_What needs to be done_. Once you reach the line containing "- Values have" in the entries below, write out that line and each one after it down to the line containing "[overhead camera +", exactly and with nothing added.
#### Extracted data
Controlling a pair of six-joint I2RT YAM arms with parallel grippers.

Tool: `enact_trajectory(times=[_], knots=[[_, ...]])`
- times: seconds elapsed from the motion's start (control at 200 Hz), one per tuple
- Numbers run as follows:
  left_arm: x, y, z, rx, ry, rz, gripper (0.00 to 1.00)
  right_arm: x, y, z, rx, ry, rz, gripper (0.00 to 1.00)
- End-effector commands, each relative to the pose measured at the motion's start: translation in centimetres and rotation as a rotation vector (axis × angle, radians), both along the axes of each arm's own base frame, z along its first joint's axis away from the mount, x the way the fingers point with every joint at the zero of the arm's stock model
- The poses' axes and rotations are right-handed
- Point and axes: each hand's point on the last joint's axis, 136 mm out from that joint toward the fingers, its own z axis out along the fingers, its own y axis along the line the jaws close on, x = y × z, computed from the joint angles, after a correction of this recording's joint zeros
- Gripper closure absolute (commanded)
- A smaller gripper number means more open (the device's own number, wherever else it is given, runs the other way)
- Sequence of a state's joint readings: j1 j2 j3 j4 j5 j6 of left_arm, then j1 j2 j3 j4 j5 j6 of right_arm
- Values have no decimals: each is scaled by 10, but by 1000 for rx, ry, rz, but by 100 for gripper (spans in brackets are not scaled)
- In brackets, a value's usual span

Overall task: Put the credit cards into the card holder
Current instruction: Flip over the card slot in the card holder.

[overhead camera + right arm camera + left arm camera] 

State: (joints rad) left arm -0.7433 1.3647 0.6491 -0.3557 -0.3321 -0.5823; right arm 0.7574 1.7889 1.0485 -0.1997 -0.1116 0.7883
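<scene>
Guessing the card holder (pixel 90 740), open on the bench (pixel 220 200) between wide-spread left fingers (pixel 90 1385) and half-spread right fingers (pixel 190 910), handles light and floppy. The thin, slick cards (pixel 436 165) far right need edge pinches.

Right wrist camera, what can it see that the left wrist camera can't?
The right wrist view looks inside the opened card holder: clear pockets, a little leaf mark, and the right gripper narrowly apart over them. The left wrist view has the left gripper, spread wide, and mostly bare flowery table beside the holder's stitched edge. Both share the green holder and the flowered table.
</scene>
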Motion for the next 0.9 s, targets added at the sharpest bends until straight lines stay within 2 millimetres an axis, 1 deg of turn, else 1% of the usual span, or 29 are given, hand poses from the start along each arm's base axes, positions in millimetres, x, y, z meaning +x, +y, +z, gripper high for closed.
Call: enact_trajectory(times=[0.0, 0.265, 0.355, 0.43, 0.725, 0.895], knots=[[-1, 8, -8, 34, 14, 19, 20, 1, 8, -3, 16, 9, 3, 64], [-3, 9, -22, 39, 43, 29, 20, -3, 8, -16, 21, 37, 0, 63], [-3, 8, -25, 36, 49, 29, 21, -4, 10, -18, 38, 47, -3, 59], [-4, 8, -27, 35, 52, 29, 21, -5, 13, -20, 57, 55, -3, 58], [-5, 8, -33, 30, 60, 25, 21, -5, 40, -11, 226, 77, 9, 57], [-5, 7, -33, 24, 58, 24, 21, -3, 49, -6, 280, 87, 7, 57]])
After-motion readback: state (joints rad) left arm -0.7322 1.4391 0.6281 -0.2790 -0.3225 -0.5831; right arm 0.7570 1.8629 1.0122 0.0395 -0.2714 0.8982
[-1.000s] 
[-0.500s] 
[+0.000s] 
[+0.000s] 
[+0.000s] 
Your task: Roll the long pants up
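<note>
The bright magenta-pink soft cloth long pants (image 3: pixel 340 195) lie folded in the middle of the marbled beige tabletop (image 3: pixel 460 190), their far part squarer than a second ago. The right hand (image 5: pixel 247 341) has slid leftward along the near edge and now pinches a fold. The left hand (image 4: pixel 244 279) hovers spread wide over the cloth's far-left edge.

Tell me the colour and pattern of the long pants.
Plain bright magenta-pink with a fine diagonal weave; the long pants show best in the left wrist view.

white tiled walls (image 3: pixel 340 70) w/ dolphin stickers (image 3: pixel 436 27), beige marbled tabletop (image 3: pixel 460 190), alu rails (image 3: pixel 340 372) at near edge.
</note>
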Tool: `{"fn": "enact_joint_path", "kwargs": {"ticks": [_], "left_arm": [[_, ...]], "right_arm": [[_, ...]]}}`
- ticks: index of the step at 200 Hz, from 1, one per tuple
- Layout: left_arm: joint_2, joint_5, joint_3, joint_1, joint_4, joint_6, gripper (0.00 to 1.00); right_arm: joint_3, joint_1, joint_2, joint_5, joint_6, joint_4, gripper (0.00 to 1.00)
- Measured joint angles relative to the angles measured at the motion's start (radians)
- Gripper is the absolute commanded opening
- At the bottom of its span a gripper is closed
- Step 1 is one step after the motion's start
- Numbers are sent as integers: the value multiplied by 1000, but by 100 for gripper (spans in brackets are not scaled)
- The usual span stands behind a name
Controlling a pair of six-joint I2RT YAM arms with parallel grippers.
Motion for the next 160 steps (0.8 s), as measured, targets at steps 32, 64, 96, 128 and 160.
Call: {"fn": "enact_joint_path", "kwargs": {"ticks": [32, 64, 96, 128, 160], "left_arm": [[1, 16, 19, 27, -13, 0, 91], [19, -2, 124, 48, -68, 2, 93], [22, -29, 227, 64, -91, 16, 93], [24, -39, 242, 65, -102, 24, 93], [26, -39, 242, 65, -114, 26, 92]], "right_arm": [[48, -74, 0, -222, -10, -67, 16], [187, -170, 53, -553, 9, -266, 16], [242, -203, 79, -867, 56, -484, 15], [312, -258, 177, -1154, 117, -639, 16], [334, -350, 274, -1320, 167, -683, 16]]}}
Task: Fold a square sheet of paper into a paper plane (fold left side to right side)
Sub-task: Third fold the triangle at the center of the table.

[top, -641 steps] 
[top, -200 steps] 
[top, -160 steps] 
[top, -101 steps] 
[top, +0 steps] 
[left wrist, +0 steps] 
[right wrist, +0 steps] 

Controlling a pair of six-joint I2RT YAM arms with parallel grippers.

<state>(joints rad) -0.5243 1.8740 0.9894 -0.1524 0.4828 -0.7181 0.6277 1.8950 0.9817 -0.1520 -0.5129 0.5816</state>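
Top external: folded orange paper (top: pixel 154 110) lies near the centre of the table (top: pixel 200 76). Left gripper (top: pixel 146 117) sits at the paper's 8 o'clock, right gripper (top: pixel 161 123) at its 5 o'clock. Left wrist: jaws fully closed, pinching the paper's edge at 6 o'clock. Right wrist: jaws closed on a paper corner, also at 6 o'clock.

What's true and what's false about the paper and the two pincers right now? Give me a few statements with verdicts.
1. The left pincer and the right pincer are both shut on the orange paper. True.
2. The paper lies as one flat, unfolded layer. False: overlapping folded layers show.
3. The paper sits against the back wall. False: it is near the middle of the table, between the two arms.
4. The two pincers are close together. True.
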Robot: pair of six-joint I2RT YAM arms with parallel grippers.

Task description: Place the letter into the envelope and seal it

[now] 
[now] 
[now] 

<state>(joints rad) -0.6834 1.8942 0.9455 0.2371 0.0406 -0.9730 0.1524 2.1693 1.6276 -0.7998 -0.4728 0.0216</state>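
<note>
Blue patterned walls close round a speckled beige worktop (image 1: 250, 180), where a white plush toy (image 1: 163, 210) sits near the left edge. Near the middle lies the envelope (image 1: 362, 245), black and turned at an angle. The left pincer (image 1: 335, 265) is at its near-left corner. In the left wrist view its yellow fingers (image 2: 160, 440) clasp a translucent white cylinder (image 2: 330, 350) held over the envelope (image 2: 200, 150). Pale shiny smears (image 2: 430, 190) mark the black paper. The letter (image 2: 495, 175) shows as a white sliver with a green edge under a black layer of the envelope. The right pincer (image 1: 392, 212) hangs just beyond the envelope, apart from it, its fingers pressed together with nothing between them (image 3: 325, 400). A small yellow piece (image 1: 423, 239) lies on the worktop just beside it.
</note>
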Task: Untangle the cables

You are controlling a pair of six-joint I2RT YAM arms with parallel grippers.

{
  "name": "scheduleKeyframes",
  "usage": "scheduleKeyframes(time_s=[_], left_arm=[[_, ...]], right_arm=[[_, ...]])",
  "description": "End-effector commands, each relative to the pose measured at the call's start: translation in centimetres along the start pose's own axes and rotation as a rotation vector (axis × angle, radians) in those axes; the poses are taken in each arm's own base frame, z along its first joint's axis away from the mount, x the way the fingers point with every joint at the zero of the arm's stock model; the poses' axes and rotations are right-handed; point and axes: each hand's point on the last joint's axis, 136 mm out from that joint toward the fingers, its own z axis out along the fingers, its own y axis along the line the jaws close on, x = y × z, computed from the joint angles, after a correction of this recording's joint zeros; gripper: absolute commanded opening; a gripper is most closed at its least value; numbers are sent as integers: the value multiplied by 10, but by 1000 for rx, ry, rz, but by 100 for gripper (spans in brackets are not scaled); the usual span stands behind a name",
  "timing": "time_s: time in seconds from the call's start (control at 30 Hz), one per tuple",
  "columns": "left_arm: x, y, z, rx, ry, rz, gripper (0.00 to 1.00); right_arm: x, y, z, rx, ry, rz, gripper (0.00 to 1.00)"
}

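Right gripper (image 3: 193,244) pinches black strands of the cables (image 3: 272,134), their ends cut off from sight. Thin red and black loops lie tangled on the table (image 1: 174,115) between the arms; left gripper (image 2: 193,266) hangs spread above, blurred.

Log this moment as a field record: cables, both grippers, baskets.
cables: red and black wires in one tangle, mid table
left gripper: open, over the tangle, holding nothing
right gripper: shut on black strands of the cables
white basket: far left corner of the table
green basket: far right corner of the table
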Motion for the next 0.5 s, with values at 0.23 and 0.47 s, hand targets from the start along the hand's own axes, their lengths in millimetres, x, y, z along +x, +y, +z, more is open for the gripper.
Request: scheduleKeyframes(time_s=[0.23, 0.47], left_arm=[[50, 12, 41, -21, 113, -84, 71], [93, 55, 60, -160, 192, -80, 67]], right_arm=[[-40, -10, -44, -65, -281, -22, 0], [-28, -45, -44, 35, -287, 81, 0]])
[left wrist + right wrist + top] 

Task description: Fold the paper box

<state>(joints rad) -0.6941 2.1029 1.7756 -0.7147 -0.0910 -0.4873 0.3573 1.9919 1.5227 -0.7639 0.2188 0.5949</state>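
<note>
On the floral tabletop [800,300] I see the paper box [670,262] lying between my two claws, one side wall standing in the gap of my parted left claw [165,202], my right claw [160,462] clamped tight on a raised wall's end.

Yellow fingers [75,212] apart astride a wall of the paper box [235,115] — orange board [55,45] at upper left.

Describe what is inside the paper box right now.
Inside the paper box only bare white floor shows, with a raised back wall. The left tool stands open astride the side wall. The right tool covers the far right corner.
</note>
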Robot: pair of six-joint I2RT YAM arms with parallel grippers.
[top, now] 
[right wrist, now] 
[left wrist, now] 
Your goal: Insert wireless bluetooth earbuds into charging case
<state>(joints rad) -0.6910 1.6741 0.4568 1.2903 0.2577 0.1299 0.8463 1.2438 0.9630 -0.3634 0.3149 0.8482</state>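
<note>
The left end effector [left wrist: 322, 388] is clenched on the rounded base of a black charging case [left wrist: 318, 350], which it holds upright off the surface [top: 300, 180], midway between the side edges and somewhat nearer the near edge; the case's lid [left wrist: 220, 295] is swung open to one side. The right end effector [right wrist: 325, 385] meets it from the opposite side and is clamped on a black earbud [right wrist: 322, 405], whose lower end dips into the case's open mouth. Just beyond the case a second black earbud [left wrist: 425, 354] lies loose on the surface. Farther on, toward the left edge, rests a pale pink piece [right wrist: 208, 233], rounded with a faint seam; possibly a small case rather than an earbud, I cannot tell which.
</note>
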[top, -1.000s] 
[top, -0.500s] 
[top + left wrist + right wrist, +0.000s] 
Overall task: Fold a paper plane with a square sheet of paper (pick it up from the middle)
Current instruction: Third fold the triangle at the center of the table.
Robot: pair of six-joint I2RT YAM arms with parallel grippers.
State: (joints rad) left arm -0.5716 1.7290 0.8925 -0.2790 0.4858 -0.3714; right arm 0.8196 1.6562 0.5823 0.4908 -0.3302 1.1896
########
_Result for this exercise_.
- Values have no decimals: each is scaled by 10, but by 1000 for rx, ry, rz, but by 100 for gripper (spans in brackets are not scaled)
- In brackets, a value's usual span

Overall task: Put the credit cards into the card holder
Current instruction: Flip over the card slot in the card holder.

[overhead camera + right arm camera + left arm camera] 

The output has nothing more to it.